Exercise objective:
Beneath this task are records; count how many lines include the string "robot" and answer with that number alone.

Dataset:
.....

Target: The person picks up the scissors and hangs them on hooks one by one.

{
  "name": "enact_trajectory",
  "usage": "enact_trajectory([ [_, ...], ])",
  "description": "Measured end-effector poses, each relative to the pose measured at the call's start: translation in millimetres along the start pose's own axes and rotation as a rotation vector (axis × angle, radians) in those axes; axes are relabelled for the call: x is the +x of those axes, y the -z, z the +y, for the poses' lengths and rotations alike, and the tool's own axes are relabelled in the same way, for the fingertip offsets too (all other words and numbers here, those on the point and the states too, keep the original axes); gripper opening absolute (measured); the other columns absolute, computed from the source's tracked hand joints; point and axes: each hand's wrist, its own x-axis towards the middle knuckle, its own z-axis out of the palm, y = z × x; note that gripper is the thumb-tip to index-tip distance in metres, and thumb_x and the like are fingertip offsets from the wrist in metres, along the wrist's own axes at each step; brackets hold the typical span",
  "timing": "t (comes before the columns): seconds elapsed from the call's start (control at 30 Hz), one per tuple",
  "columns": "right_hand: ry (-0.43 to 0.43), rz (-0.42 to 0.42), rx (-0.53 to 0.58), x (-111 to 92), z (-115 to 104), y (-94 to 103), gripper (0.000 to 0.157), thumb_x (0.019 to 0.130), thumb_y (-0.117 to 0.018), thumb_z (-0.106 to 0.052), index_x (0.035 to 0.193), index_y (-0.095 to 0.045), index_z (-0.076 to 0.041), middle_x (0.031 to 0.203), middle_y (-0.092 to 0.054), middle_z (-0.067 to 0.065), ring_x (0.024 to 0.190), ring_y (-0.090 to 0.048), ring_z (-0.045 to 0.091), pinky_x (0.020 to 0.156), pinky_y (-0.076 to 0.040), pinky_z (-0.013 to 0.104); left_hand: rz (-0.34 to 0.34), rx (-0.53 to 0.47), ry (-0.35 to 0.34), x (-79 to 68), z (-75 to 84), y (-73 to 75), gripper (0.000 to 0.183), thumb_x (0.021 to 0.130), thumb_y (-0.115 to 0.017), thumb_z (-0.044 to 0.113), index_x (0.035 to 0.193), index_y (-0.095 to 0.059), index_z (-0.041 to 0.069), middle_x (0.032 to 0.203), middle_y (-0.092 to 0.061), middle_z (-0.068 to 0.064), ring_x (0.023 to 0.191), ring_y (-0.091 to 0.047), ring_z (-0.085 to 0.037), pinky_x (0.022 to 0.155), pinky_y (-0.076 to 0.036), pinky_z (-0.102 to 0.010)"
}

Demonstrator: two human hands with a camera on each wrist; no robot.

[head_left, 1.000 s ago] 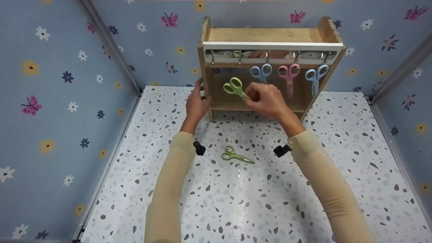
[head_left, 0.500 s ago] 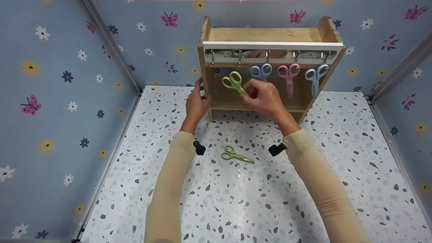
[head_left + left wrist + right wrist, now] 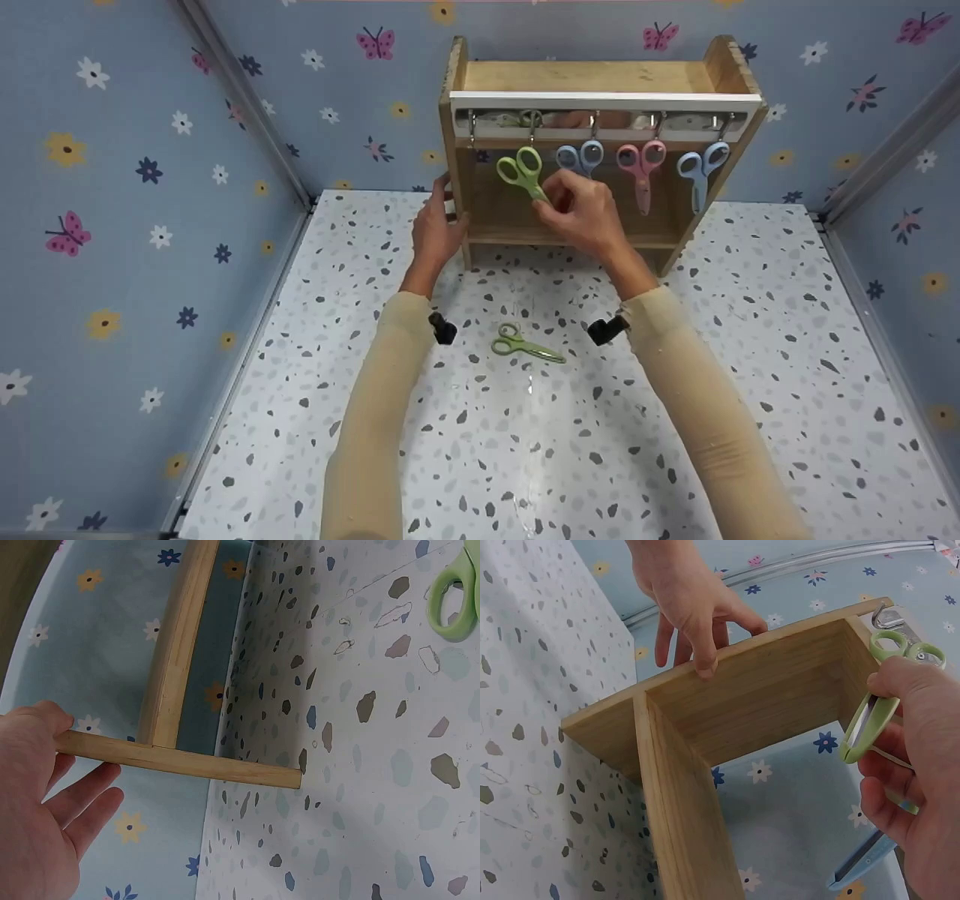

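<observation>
My right hand [image 3: 589, 214] pinches the blades of green-handled scissors [image 3: 533, 189], finger loops pointing up. One loop is just under the second hook from the left; whether they touch I cannot tell. In the right wrist view the scissors [image 3: 871, 727] stand between thumb and fingers in front of the wooden shelf [image 3: 682, 802]. My left hand [image 3: 439, 231] grips the shelf's left side panel [image 3: 187, 760], thumb on one face and fingers on the other. A second green pair of scissors [image 3: 525, 348] lies on the speckled tabletop, blades toward the right.
Below the shelf's white-edged hook rail [image 3: 600, 100] hang blue scissors [image 3: 580, 159], pink scissors [image 3: 643, 176] and another blue pair [image 3: 699, 180] at the far right. The leftmost hook [image 3: 472, 129] is bare. Flower-patterned walls [image 3: 150, 225] enclose the table [image 3: 420, 480].
My right hand has moved up and slightly left, bringing the green scissors' loops up to the second hook and more upright. The left hand stays on the side panel.
</observation>
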Motion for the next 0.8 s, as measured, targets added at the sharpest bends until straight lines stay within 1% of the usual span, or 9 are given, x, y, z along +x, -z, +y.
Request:
enact_trajectory([
  [0.23,-0.015,0.025,0.027,0.6,1.4,-4.0,0.014,0.098,-0.08,-0.008,0.108,-0.075,0.001,0.089,-0.075,0.016,0.075,-0.06,0.01,0.068,-0.047,0.015,-0.005,0.012,0.02,0.5,1.5,-0.5,0.073,0.112,-0.069,0.017,0.176,-0.034,0.022,0.164,-0.062,-0.018,0.133,-0.077,-0.04,0.112,-0.063,-0.053],
  [0.33,-0.023,0.034,0.04,1.3,1.7,-4.7,0.013,0.099,-0.08,-0.007,0.108,-0.074,0.001,0.089,-0.075,0.015,0.074,-0.06,0.009,0.067,-0.047,0.015,-0.004,0.016,0.016,0.4,1.7,-0.7,0.074,0.112,-0.07,0.016,0.176,-0.034,0.021,0.163,-0.062,-0.019,0.133,-0.077,-0.041,0.112,-0.064,-0.053],
  [0.57,-0.043,0.036,0.057,2.0,2.1,-5.7,0.015,0.102,-0.08,-0.01,0.108,-0.075,0.002,0.089,-0.074,0.013,0.074,-0.061,0.009,0.067,-0.048,0.014,-0.006,0.01,0.013,0.0,1.2,-1.0,0.074,0.112,-0.07,0.015,0.176,-0.033,0.021,0.163,-0.062,-0.018,0.133,-0.077,-0.041,0.112,-0.064,-0.053],
  [0.8,-0.066,0.049,0.064,1.9,1.9,-8.0,0.013,0.101,-0.08,-0.01,0.108,-0.075,0.0,0.084,-0.071,0.009,0.071,-0.059,0.01,0.065,-0.045,0.016,0.017,0.0,-0.02,-1.6,1.7,-0.3,0.074,0.11,-0.071,0.013,0.175,-0.037,0.016,0.161,-0.064,-0.021,0.131,-0.078,-0.043,0.11,-0.065,-0.053],
])
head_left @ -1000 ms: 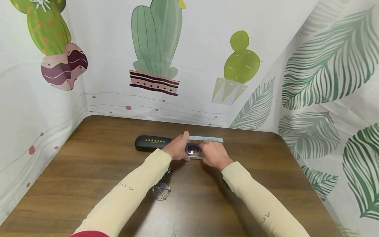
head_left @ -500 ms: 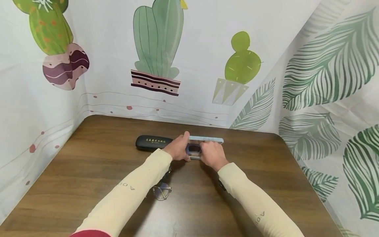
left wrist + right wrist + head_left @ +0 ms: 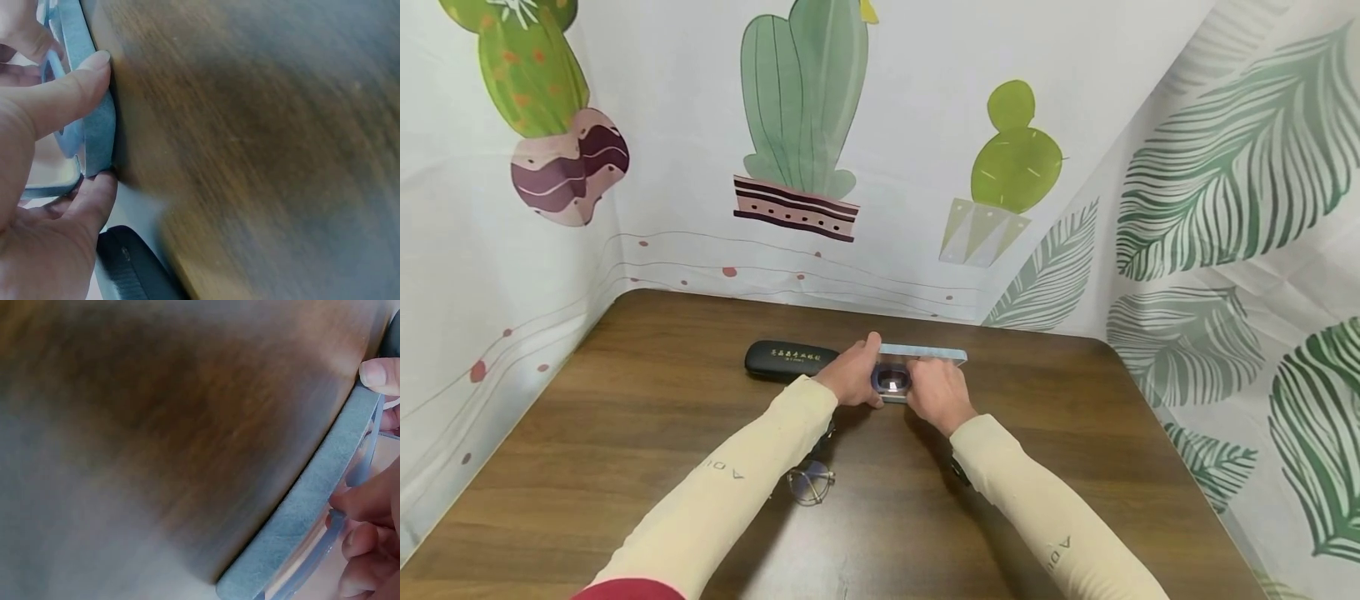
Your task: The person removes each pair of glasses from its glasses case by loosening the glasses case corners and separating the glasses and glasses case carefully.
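A light-blue eyeglass case lies open on the table, its soft pale lining showing in the left wrist view. My left hand grips the case's left end, thumb over one edge and fingers at the other. Blue-framed glasses are in the case between my hands. With curled fingers, my right hand pinches the blue frame near its middle, inside the case. That hand covers the other lens in the head view.
A black eyeglass case with gold lettering lies just left of my left hand. Round wire-rimmed glasses rest nearer on the wooden table. A dark item is partly hidden by my left sleeve. A printed cloth hangs behind.
My right hand and forearm have shifted slightly left. The left hand keeps its hold on the blue case, and the light reflection on the visible lens has changed.
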Available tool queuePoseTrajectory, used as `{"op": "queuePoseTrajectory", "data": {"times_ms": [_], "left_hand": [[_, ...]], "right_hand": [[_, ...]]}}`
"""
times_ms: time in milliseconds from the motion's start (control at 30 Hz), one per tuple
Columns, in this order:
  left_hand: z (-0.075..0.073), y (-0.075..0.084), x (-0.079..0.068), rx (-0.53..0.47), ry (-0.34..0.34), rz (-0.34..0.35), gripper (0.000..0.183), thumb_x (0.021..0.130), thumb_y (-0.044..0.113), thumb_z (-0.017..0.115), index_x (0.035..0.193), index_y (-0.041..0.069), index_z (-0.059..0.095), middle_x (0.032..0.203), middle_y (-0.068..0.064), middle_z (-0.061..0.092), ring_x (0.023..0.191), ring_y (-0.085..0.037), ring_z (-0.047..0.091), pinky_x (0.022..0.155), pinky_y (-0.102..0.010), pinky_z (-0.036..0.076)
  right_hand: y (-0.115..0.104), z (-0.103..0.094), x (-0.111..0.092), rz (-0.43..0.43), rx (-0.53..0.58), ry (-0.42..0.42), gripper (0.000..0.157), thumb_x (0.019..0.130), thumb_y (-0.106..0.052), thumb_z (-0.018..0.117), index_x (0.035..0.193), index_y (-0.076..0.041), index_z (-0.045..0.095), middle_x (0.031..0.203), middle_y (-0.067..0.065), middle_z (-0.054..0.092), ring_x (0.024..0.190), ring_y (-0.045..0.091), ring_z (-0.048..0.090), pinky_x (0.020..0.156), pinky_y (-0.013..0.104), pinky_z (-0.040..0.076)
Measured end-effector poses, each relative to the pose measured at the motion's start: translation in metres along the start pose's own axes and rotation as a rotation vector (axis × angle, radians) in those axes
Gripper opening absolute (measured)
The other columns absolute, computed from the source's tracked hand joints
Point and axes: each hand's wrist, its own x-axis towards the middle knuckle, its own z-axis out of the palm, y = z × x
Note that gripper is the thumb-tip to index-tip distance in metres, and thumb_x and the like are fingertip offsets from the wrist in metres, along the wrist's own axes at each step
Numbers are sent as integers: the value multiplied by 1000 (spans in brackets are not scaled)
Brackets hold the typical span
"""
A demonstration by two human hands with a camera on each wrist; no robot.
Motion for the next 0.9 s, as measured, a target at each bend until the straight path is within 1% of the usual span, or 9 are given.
{"op": "queuePoseTrajectory", "data": {"times_ms": [133,233,567,767,900], "left_hand": [[0,-1,1,-3,4,8,85,71,17,98,127,10,35,125,-17,58,106,-28,65,97,-41,54],[0,-2,2,-4,3,0,86,70,17,99,127,10,35,125,-18,57,106,-28,65,98,-42,54],[-1,0,1,-15,-18,-8,84,71,19,98,126,11,35,125,-17,57,107,-28,64,100,-42,53],[-2,0,-1,-17,-25,-7,84,72,19,97,127,10,35,123,-16,57,104,-26,63,98,-42,53],[-2,-1,0,-18,-20,-3,84,72,19,98,127,10,34,122,-16,57,102,-25,62,98,-42,53]], "right_hand": [[-1,-4,1,10,8,21,12,75,-2,71,69,-9,63,68,8,71,63,32,70,55,48,56],[-1,-7,0,6,26,29,13,75,-2,72,69,-10,64,69,7,72,64,31,71,57,48,56],[0,-14,-1,20,35,45,8,73,-3,74,74,-10,71,67,4,71,61,27,67,55,45,54],[-1,-20,-2,29,45,41,14,72,-1,71,80,-11,76,68,3,73,57,21,63,53,43,53],[-1,-24,-3,24,45,55,15,70,-1,70,78,-12,76,67,2,72,56,20,61,51,42,51]]}}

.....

Result of this exercise:
2